Wakan konkōbun (和漢混淆文) is a Japanese writing style which uses a mix of Japanese and Chinese writing styles that intermingles Japanese and Chinese character readings, grammar, and lexical styles. It came from the practice of using marks, added to Chinese characters, to indicate the order in which to read them for Japanese speakers. Wakan Konkō Bun was often written in Hiragana and derived from Japanese reading conventions for classical Chinese. Wakan Konkō Bun shows that the development of written Japanese is inseparable from the use of literary Chinese. It can be considered a transition style between pure kanbun and modern Japanese.

==Works using Wakan Konkō Bun==
Many classical works use Wakan Konkō Bun. Many of these originated in the Heian period or after.

Collection of Tales of a Time now Past (今昔物語, Konjaku Monogatari) is one of them. Collection of Tales from a Time now Past is a collection of 1039 Setsuwa compiled in the early 12th century during the Heian Period.
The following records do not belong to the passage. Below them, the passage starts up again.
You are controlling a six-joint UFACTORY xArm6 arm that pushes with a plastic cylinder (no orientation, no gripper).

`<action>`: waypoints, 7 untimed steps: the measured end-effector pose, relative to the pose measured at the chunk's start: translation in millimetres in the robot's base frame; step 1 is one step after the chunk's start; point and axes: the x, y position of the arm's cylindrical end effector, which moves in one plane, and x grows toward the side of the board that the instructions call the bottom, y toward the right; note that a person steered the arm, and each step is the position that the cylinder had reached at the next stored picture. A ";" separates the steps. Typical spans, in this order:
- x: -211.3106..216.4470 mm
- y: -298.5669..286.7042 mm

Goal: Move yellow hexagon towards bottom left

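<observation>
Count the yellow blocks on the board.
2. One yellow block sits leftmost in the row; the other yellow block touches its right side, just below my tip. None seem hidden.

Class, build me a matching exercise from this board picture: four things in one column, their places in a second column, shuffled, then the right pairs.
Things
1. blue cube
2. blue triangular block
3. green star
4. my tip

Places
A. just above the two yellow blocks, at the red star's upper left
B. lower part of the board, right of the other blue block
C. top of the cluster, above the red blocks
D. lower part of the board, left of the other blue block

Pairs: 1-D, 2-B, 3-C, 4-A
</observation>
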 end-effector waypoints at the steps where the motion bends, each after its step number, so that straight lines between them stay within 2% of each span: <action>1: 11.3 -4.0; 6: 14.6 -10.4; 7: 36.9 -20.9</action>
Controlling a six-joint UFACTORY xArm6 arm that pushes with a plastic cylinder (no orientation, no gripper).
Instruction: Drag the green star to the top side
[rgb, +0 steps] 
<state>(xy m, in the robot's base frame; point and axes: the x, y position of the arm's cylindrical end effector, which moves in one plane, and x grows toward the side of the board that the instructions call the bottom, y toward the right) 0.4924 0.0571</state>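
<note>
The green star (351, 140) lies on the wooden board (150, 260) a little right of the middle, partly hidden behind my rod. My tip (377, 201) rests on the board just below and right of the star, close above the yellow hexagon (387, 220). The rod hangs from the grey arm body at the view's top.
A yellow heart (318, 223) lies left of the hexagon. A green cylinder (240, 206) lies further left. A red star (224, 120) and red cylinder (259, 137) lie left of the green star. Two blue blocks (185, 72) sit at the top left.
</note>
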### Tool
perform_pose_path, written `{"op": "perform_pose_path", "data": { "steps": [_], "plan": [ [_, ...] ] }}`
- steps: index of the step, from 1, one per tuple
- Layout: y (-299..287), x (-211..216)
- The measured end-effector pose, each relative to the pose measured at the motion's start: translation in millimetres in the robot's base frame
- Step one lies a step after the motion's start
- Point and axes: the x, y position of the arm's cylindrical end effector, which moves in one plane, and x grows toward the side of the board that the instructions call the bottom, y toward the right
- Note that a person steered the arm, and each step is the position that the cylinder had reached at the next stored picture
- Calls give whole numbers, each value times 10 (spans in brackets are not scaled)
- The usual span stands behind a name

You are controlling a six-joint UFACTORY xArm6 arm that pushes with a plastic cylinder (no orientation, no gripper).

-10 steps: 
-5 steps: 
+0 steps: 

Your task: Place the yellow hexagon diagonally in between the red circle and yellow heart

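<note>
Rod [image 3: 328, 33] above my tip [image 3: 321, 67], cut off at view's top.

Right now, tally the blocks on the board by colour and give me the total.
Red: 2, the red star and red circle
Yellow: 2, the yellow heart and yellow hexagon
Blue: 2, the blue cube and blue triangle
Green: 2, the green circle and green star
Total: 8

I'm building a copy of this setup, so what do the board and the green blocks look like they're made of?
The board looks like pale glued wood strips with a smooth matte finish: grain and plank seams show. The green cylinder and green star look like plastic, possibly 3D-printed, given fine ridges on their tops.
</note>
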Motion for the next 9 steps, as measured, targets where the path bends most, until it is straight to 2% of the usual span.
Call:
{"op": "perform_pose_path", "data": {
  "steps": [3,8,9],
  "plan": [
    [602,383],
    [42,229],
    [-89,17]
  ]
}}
These stories are not presented as though they were being spoken by a narrator, but rather as transmissions of stories that have been heard, passed down, and recorded.

The Tale of the Heike (平家物語, Heike Monogatari) also used the wakan konkō-bun writing style, as it contains Chinese literary influence from the Wakan Rōeishū poetry collection. The Tale of the Heike is an epic account of the wars between the Minamoto and Taira clans at the end of the 12th Century. The use of Wakan Konkō Bun has been credited for helping achieve the intensity of the battles found within The Tale of the Heike.

Not all works written in Wakan Konkō Bun are from the Heian period. "Destiny" by Koda Rohan was written in 1919 using Wakan Konkō Bun.